__INSTRUCTIONS TO FOLLOW__
These records contain pictures, which must be left out; copy exactly the lines from the one with "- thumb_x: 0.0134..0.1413" up to and including the one with "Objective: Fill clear".

__Items listed in a dataset__
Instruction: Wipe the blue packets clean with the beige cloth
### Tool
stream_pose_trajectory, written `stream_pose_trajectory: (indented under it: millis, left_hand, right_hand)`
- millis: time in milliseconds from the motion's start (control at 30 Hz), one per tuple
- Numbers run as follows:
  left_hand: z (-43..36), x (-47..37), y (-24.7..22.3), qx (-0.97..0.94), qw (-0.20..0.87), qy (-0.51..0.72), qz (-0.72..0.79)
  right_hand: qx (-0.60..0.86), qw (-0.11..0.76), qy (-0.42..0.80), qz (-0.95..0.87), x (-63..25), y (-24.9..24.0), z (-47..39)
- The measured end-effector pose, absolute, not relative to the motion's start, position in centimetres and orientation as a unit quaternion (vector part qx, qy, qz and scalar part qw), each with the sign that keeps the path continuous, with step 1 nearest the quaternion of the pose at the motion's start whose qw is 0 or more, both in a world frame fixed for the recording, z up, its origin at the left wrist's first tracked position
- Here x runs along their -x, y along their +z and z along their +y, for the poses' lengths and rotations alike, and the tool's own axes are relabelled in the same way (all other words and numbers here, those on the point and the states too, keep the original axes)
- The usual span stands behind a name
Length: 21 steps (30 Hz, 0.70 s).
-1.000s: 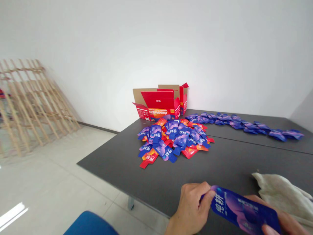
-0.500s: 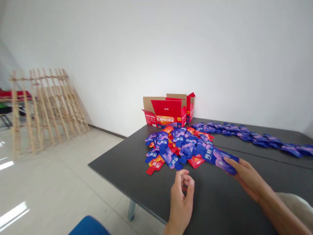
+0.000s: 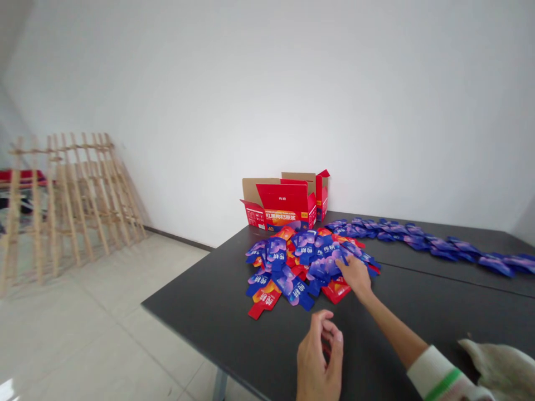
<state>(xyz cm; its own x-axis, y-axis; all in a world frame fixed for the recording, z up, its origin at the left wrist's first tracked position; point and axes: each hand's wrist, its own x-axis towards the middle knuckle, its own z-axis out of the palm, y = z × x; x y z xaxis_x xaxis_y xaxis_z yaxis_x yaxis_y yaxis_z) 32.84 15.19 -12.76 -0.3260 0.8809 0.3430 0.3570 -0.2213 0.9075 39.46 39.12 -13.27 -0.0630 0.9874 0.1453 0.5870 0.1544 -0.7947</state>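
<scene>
Bare table (image 3: 234, 328) near edge; packet pile (image 3: 301, 259) + red box (image 3: 284, 205) block far side.

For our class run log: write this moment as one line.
right hand: reaching into packet pile | left hand: loosely curled above table | red box: open behind pile

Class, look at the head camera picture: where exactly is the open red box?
The open red box sits at the table's far left corner by the wall, just behind the pile of packets.

Open red carton (image 3: 284, 203), wooden lattice (image 3: 67, 195), white cloth (image 3: 501, 365), row of blue packets (image 3: 438, 242).
</scene>
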Motion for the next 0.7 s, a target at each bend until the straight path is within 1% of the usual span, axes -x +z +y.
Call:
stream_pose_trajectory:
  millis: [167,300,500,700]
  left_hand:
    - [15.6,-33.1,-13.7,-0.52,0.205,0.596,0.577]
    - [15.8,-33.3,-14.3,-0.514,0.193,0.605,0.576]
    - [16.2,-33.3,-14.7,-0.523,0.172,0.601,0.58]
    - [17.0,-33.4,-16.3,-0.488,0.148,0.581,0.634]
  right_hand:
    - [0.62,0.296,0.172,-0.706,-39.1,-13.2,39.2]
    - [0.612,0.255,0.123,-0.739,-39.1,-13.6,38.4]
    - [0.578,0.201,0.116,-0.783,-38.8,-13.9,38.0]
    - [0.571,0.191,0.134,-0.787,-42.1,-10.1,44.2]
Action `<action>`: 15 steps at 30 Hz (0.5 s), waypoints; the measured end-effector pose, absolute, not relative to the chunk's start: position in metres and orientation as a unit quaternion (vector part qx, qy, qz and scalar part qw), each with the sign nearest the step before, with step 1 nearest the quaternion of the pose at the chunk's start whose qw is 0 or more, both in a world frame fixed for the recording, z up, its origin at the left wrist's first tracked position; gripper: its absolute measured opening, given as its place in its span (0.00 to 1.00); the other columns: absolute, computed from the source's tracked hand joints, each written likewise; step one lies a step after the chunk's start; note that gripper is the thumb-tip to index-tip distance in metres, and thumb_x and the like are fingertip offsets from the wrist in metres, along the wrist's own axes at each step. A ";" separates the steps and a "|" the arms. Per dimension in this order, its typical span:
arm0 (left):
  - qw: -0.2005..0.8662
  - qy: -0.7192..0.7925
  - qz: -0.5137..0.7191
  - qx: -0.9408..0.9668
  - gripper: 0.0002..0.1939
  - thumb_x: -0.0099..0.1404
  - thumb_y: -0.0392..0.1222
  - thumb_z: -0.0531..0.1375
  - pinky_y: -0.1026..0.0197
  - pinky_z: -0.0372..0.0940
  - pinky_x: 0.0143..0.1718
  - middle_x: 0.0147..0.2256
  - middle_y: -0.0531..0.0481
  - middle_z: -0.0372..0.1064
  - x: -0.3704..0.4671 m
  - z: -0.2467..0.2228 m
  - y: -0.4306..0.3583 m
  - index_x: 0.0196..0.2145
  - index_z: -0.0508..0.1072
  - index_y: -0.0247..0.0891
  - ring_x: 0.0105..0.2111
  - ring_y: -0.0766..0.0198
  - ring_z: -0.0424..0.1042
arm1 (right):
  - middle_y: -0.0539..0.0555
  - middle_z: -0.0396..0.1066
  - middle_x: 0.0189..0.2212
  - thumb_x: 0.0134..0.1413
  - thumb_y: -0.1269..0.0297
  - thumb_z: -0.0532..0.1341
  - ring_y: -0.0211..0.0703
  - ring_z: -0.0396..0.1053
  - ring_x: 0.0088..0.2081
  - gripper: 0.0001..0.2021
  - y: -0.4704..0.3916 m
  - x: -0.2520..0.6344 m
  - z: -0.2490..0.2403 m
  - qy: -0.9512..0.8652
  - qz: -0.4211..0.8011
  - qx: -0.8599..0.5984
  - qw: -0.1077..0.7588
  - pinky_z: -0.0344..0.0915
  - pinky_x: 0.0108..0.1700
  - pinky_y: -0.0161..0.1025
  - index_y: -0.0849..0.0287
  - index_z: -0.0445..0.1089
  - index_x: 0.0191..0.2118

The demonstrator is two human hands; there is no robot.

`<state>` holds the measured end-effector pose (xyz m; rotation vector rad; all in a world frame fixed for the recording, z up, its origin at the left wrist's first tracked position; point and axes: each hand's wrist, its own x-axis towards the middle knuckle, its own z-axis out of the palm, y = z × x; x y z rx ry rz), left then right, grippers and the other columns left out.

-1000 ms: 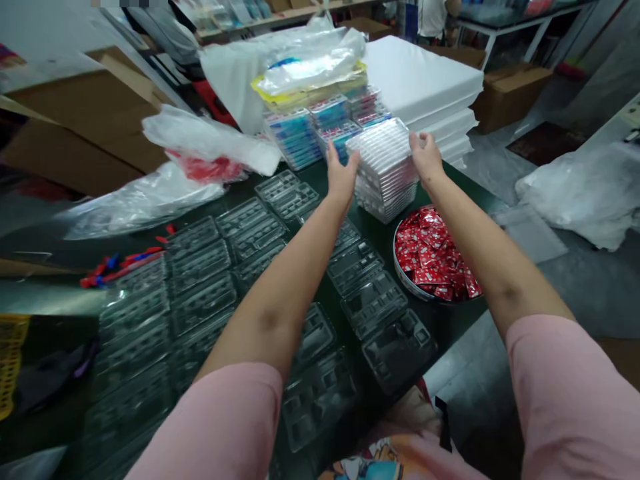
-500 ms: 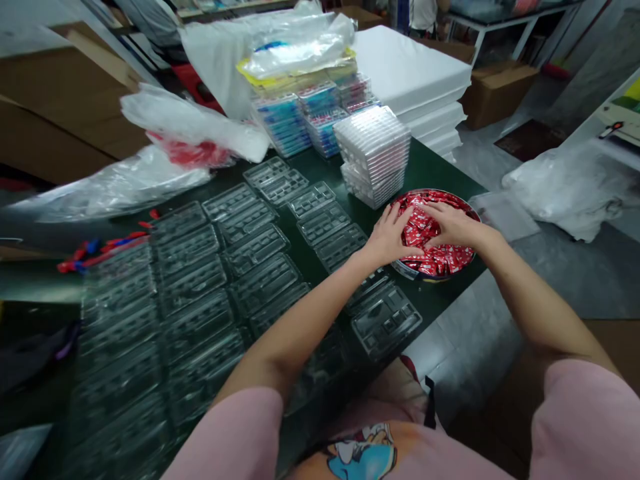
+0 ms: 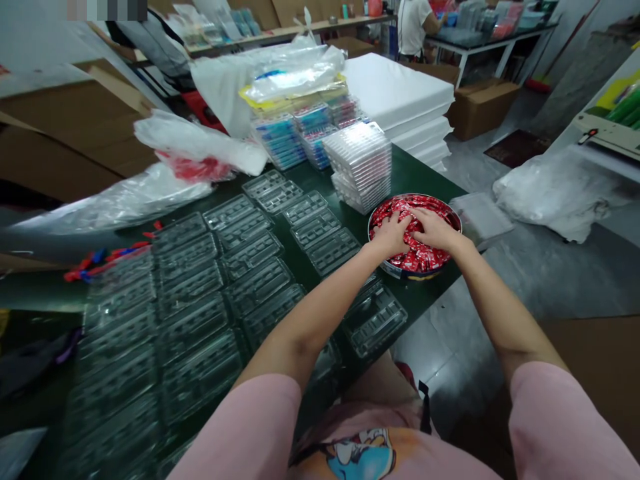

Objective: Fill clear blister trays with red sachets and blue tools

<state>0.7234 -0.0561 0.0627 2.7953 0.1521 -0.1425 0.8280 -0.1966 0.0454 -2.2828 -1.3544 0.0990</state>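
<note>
A round tin [image 3: 395, 272] full of small red packets [image 3: 417, 261] stands near the table's right edge. My left hand [image 3: 391, 237] rests on the packets from the left, its fingers spread and their tips down among them. From the right, my right hand [image 3: 434, 229] reaches into the same heap with fingers apart, close to the left one. Neither hand visibly holds a packet. Beside the tin rises a stack of clear plastic trays [image 3: 361, 163]. Rows of clear compartment trays [image 3: 257, 267] lie on the dark green table to the left.
Stacked blue-and-red packs [image 3: 280, 140] and plastic bags [image 3: 295, 83] stand at the back, by piled white sheets [image 3: 400, 87]. Red and blue pieces [image 3: 107, 260] lie at left. Cardboard boxes [image 3: 483, 107] stand on the floor. A co-worker [image 3: 414, 30] is in the background.
The camera view has shifted, so the tin appears farther left. Both hands stay over the red packets and have come closer together.
</note>
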 end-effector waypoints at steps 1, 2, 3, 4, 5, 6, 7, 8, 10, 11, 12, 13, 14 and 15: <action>0.167 0.054 -0.037 0.984 0.45 0.55 0.38 0.66 0.29 0.57 0.54 0.68 0.33 0.42 0.723 0.061 -0.057 0.67 0.53 0.44 0.63 0.31 0.51 | 0.67 0.62 0.60 0.50 0.68 0.60 0.58 0.60 0.62 0.32 -0.197 0.826 0.046 -0.494 0.024 -0.833 0.247 0.56 0.64 0.56 0.65 0.61 0.63; 0.165 0.052 -0.024 0.985 0.43 0.56 0.36 0.64 0.32 0.58 0.55 0.68 0.33 0.43 0.722 0.059 -0.057 0.66 0.54 0.43 0.63 0.32 0.53 | 0.66 0.64 0.59 0.50 0.69 0.60 0.57 0.61 0.61 0.30 -0.199 0.824 0.047 -0.496 0.014 -0.831 0.253 0.57 0.63 0.55 0.65 0.63 0.61; 0.163 0.048 -0.011 0.985 0.40 0.57 0.34 0.63 0.34 0.58 0.56 0.67 0.34 0.45 0.722 0.058 -0.057 0.66 0.56 0.43 0.62 0.35 0.55 | 0.66 0.65 0.58 0.50 0.69 0.59 0.57 0.63 0.60 0.28 -0.200 0.821 0.048 -0.499 0.005 -0.826 0.261 0.58 0.63 0.54 0.65 0.64 0.60; 0.162 0.043 0.002 0.986 0.38 0.58 0.31 0.60 0.38 0.58 0.58 0.67 0.34 0.47 0.722 0.057 -0.057 0.65 0.58 0.42 0.62 0.38 0.56 | 0.65 0.67 0.57 0.51 0.69 0.59 0.56 0.64 0.58 0.26 -0.202 0.819 0.049 -0.503 -0.002 -0.821 0.270 0.59 0.62 0.53 0.65 0.66 0.58; 0.161 0.038 0.016 0.986 0.36 0.59 0.29 0.58 0.41 0.58 0.59 0.66 0.35 0.50 0.721 0.056 -0.056 0.65 0.59 0.41 0.62 0.41 0.58 | 0.65 0.68 0.55 0.51 0.69 0.58 0.55 0.65 0.57 0.25 -0.203 0.817 0.050 -0.506 -0.008 -0.815 0.281 0.59 0.62 0.52 0.65 0.67 0.57; 0.161 0.033 0.030 0.986 0.34 0.60 0.28 0.55 0.44 0.57 0.60 0.65 0.35 0.53 0.721 0.055 -0.055 0.64 0.61 0.40 0.61 0.44 0.59 | 0.64 0.69 0.54 0.51 0.69 0.58 0.54 0.66 0.56 0.24 -0.204 0.816 0.051 -0.509 -0.012 -0.809 0.293 0.60 0.61 0.51 0.65 0.68 0.55; 0.164 0.027 0.042 0.985 0.32 0.61 0.27 0.53 0.46 0.56 0.61 0.64 0.35 0.55 0.721 0.055 -0.053 0.63 0.63 0.39 0.61 0.47 0.60 | 0.63 0.70 0.53 0.51 0.69 0.58 0.54 0.67 0.55 0.23 -0.205 0.814 0.051 -0.509 -0.016 -0.805 0.305 0.60 0.61 0.51 0.64 0.69 0.54; 0.171 0.022 0.053 0.984 0.31 0.61 0.26 0.52 0.47 0.56 0.61 0.63 0.36 0.57 0.721 0.054 -0.052 0.62 0.65 0.38 0.61 0.48 0.61 | 0.63 0.71 0.53 0.51 0.69 0.58 0.53 0.67 0.54 0.22 -0.206 0.812 0.051 -0.506 -0.019 -0.802 0.316 0.61 0.60 0.51 0.64 0.69 0.54; 0.197 0.010 0.073 0.978 0.30 0.61 0.26 0.51 0.49 0.56 0.62 0.62 0.38 0.60 0.721 0.052 -0.047 0.60 0.68 0.39 0.60 0.50 0.62 | 0.61 0.72 0.51 0.53 0.68 0.58 0.53 0.68 0.53 0.19 -0.207 0.809 0.051 -0.494 -0.021 -0.801 0.338 0.60 0.60 0.52 0.62 0.71 0.51; 0.213 0.007 0.086 0.973 0.30 0.61 0.26 0.51 0.50 0.56 0.62 0.61 0.39 0.61 0.722 0.051 -0.045 0.59 0.70 0.39 0.60 0.50 0.63 | 0.60 0.72 0.50 0.53 0.67 0.58 0.53 0.68 0.53 0.18 -0.207 0.808 0.051 -0.486 -0.021 -0.801 0.348 0.60 0.60 0.52 0.60 0.72 0.50; 0.230 0.006 0.102 0.968 0.29 0.60 0.26 0.51 0.50 0.57 0.61 0.60 0.40 0.63 0.722 0.049 -0.042 0.57 0.71 0.39 0.59 0.51 0.64 | 0.60 0.73 0.50 0.53 0.67 0.58 0.52 0.67 0.53 0.17 -0.207 0.807 0.052 -0.478 -0.022 -0.801 0.359 0.60 0.60 0.52 0.59 0.72 0.49; 0.246 0.007 0.117 0.962 0.28 0.59 0.26 0.51 0.51 0.58 0.61 0.59 0.41 0.64 0.723 0.048 -0.038 0.56 0.73 0.39 0.58 0.52 0.65 | 0.59 0.73 0.50 0.53 0.66 0.59 0.52 0.67 0.53 0.16 -0.207 0.806 0.052 -0.472 -0.022 -0.800 0.370 0.59 0.60 0.52 0.58 0.73 0.48; 0.260 0.010 0.134 0.956 0.28 0.59 0.26 0.51 0.52 0.58 0.60 0.57 0.41 0.66 0.725 0.046 -0.035 0.54 0.74 0.39 0.57 0.52 0.66 | 0.59 0.73 0.50 0.53 0.65 0.59 0.52 0.67 0.54 0.15 -0.208 0.805 0.053 -0.467 -0.022 -0.797 0.382 0.59 0.60 0.52 0.58 0.73 0.47; 0.272 0.012 0.151 0.950 0.28 0.58 0.26 0.51 0.52 0.59 0.60 0.56 0.41 0.68 0.726 0.044 -0.031 0.53 0.75 0.38 0.55 0.53 0.67 | 0.59 0.73 0.50 0.54 0.64 0.60 0.51 0.67 0.54 0.15 -0.208 0.804 0.054 -0.461 -0.022 -0.794 0.395 0.59 0.60 0.51 0.58 0.73 0.47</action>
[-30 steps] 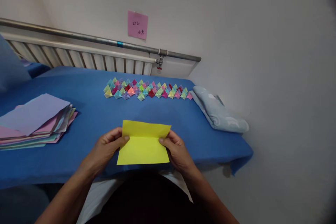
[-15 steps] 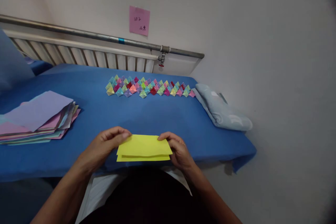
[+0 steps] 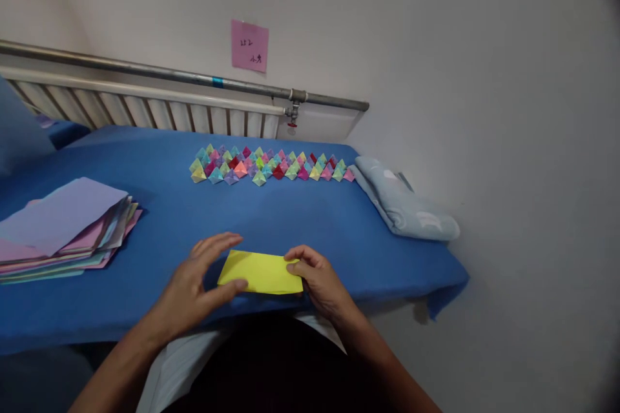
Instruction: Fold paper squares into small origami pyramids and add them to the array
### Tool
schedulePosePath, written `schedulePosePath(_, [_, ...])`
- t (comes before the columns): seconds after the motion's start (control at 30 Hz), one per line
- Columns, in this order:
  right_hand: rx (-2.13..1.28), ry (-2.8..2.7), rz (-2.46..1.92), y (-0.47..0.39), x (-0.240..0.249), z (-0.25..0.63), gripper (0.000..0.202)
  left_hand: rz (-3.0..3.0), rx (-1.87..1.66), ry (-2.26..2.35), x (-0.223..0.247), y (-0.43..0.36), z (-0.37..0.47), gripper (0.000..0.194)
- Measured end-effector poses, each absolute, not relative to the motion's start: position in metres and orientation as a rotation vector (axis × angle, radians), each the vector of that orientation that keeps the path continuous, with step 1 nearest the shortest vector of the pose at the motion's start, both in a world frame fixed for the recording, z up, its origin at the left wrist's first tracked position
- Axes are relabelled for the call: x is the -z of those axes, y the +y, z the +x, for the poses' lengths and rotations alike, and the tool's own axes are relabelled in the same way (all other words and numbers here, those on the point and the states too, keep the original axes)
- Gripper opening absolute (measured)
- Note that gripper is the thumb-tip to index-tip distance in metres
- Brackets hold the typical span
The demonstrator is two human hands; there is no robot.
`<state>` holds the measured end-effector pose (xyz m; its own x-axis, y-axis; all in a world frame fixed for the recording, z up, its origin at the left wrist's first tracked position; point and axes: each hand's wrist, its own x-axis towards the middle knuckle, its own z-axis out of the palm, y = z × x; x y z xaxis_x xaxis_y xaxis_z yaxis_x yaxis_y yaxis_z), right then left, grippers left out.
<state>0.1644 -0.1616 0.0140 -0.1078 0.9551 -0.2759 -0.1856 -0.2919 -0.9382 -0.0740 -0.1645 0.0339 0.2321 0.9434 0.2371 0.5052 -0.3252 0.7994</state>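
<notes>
A folded yellow paper (image 3: 264,273) is held above the near edge of the blue-covered surface. My right hand (image 3: 317,277) pinches its right end between thumb and fingers. At the paper's left end my left hand (image 3: 198,281) is spread, its thumb against or just over the lower left edge and its fingers raised above the upper left corner. Behind, several small folded paper pieces (image 3: 259,178) in many colours stand in close rows.
On the left lies a stack of coloured paper sheets (image 3: 68,213). A folded pale blue cloth (image 3: 402,200) rests at the right end of the blue cover (image 3: 174,219). Along the wall run a metal pipe (image 3: 165,76) and radiator, below a pink note (image 3: 249,45).
My left hand has let its grip loosen and spread its fingers. The yellow paper's lower edges now lie nearly together, and my right thumb has come onto its front. The view has shifted slightly.
</notes>
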Motion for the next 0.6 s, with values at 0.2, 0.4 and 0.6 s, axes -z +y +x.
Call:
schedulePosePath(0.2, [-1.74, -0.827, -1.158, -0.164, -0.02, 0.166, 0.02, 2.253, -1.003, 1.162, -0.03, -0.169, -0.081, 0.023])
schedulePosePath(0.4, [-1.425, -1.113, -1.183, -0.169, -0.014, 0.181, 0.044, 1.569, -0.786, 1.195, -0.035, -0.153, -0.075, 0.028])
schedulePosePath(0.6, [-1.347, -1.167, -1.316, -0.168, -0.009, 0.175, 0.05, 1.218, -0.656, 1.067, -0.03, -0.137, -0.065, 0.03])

__TASK OUTPUT__
  - thumb_x: 0.0134..0.1413
  - thumb_y: -0.1269..0.0297
  - thumb_z: -0.0532..0.1341
  - ring_y: -0.0211..0.0703
  - ring_z: -0.0396..0.1053
  - ring_x: 0.0088..0.2081
  - gripper: 0.0001..0.2021
  - y: -0.4704..0.3916 m
  - x: -0.2520..0.6344 m
  - z: -0.2490..0.2403 m
  - qy: -0.9512..0.8652
  - qz: -0.4211..0.8011
  - qx: -0.8599..0.5984
  - qw: -0.1077..0.7588
  - pinky_z: -0.0344..0.0915
  - pinky_x: 0.0108..0.1700
  - pinky_y: -0.0161..0.1025
  - index_y: -0.0849..0.0287
  - index_z: -0.0445..0.1089
  - index_x: 0.0191..0.2118

The demonstrator is two human hands; there is no robot.

`<state>` holds the measured end-effector pose (xyz m; rotation vector rad; all in a world frame fixed for the recording, z up, its origin at the left wrist's first tracked position; point and axes: each hand's wrist, its own x-axis towards the middle knuckle, its own z-axis out of the palm, y = z × x; x y z rx ry rz), left then right, grippers and the other columns left out.

-1000 ms: 
-500 ms: 
+0 ms: 

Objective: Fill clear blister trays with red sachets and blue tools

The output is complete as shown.